U.S. Department of Health and Human Services Studying Feasibility of Allowing Gay Men to Donate Blood
March 20, 2012
The US Department of Health and Human Services recently announced that it is seeking information for a pilot study that would be designed to test alternative blood donor deferral criteria for men who have sex with men (MSM). All men who have had sex with another man since 1977 have been barred for life from donating blood or plasma in the United States, a policy enacted at the height of the AIDS crisis in 1985.
"The concept is to conduct a pilot operational study, in which MSM who meet specified criteria would be permitted to donate blood, with additional safeguards in place to protect blood recipients during the course of the study," says the March 13th Federal Register notice.

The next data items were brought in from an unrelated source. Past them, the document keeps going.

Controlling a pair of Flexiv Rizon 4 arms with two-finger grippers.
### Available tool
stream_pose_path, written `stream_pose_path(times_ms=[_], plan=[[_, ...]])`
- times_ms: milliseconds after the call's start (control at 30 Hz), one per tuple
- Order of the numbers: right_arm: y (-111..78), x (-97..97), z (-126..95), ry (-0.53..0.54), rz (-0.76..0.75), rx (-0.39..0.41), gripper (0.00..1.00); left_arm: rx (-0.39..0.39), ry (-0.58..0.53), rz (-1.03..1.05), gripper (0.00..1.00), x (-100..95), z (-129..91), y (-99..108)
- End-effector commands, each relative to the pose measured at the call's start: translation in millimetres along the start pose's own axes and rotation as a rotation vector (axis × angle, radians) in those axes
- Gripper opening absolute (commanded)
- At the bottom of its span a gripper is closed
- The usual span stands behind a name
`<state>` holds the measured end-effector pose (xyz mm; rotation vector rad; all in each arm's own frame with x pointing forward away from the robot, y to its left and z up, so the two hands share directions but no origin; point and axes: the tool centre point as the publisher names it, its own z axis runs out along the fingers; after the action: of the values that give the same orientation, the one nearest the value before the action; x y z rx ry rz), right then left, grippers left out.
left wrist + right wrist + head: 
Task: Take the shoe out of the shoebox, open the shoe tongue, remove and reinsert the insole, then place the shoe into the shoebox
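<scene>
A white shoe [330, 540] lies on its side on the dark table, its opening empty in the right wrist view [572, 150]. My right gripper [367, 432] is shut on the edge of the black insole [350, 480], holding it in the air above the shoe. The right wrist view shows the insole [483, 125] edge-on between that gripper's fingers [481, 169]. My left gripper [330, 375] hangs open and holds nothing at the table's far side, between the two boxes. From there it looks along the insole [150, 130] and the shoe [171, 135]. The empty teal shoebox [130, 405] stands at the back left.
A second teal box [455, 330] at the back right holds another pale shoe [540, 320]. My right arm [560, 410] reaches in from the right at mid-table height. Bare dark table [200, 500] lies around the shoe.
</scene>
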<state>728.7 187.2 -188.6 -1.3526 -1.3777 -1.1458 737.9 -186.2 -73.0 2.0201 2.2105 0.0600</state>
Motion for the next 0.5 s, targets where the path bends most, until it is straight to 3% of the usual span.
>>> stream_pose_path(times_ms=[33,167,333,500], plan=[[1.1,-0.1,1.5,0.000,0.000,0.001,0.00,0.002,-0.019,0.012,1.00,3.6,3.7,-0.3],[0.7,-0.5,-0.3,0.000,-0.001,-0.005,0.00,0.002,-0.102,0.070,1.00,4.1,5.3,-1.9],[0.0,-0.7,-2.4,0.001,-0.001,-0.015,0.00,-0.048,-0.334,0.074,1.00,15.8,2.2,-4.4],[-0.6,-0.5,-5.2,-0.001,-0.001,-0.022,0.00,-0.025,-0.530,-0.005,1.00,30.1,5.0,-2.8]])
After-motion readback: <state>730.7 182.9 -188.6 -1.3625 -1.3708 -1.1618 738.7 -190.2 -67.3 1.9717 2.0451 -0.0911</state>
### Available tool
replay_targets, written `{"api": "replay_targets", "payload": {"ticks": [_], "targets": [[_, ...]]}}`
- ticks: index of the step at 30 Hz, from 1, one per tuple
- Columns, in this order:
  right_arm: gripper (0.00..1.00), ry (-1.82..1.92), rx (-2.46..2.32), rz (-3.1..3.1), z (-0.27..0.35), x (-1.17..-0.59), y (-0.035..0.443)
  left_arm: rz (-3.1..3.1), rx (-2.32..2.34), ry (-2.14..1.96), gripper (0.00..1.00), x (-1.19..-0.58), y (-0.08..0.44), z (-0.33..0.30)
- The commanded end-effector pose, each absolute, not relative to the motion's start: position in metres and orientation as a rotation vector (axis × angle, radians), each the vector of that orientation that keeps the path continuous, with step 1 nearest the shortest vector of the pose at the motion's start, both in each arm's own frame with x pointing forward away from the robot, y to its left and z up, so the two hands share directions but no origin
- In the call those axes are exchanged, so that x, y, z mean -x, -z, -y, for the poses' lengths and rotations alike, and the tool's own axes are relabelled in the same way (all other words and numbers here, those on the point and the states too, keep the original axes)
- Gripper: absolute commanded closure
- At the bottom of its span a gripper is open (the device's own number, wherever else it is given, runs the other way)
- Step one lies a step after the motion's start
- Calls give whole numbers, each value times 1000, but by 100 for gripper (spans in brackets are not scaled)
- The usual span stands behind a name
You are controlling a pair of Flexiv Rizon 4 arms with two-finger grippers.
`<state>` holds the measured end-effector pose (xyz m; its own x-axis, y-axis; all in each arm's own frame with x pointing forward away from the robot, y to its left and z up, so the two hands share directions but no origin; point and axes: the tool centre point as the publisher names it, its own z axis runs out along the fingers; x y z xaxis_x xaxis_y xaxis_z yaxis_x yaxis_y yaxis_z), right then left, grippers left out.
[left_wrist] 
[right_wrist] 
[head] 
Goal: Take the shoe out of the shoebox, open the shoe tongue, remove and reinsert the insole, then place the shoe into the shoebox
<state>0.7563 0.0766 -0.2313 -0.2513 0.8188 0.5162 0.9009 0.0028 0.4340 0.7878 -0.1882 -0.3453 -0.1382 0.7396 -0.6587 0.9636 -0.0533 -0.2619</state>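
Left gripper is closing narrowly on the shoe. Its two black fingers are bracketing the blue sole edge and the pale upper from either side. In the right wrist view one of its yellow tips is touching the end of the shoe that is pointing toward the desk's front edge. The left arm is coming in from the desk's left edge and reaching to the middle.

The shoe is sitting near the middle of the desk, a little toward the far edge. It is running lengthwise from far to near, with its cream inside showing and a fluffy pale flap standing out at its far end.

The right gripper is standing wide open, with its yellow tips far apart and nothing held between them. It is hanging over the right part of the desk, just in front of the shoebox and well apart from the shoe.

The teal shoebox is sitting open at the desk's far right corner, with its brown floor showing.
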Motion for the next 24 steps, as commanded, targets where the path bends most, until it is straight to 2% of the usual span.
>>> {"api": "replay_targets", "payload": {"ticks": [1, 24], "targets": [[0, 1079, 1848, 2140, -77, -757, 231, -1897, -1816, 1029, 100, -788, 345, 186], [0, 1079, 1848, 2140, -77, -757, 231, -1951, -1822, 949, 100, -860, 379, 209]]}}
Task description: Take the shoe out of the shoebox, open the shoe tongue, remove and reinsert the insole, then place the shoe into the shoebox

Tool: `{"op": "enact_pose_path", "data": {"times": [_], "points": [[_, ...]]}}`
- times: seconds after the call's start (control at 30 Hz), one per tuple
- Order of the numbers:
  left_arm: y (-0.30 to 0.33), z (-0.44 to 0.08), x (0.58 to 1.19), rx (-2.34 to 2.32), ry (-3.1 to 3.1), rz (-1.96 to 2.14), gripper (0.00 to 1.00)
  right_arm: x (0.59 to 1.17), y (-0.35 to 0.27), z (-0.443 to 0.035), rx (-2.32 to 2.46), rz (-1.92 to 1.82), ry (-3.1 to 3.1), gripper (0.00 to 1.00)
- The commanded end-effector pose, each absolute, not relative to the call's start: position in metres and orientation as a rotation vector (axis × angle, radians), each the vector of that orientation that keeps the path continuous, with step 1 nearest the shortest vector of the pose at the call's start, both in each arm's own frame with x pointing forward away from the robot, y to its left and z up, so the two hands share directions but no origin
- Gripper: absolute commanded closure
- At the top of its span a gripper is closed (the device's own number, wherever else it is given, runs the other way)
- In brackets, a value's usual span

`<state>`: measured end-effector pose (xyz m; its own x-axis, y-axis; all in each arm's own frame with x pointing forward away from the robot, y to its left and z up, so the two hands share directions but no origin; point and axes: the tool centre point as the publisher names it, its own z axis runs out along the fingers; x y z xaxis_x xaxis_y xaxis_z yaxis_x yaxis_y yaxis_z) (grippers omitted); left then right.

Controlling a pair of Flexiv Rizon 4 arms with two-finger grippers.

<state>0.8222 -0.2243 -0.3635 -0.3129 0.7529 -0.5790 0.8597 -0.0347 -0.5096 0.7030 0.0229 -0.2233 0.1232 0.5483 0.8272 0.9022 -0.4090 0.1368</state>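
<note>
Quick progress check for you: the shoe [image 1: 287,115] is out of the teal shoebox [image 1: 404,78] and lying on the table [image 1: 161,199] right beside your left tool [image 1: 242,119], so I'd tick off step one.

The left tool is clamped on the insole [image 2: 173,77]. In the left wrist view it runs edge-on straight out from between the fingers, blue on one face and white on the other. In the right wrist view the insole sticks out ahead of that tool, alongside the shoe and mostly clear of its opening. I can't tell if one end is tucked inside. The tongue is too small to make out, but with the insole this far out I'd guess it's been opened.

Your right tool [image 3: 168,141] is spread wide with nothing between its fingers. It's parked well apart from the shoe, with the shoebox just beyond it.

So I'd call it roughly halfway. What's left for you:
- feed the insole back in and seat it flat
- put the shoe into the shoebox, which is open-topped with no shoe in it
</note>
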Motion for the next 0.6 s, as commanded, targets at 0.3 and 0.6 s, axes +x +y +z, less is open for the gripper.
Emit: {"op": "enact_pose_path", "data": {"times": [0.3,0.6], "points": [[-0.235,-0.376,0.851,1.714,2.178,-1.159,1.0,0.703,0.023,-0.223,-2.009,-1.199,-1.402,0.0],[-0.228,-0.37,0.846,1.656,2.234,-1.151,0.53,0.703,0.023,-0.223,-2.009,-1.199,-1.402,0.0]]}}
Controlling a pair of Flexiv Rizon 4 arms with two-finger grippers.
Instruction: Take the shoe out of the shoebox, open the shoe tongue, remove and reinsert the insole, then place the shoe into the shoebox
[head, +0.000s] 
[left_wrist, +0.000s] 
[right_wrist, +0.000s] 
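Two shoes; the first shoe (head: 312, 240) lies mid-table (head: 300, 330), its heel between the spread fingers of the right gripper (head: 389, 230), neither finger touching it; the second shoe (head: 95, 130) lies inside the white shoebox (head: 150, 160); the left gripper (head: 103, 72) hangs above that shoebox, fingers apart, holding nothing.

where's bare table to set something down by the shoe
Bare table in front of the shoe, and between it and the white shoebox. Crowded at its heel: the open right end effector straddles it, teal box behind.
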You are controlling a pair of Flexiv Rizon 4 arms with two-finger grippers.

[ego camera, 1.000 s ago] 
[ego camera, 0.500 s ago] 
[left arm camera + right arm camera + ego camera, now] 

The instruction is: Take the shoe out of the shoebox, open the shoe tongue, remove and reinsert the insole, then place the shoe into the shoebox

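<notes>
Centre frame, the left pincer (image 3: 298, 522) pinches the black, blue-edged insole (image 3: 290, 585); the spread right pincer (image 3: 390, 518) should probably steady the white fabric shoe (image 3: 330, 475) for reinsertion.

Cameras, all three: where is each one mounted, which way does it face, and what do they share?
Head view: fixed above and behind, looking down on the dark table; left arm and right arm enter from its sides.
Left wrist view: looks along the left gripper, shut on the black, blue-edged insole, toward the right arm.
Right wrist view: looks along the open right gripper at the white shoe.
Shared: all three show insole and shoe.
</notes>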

The study would seek to establish whether blood safety could be maintained or enhanced under revised screening criteria that would permit donation by some MSM. The agency's request for information reflects the difficulty of designing a study to evaluate feasibility, design and logistics. HHS said the request is for planning purposes only -- it does not intend to award a grant or contract for the feedback or its use.
In June 2010, the HHS Advisory Committee on Blood Safety and Availability voted to recommend the lifetime MSM ban continue unchanged, citing inadequate data to support revision. However, it also recommended additional research to assess a policy that could allow some MSM to become donors.
The deadline for responses is June 11, 4 p.m. EDT.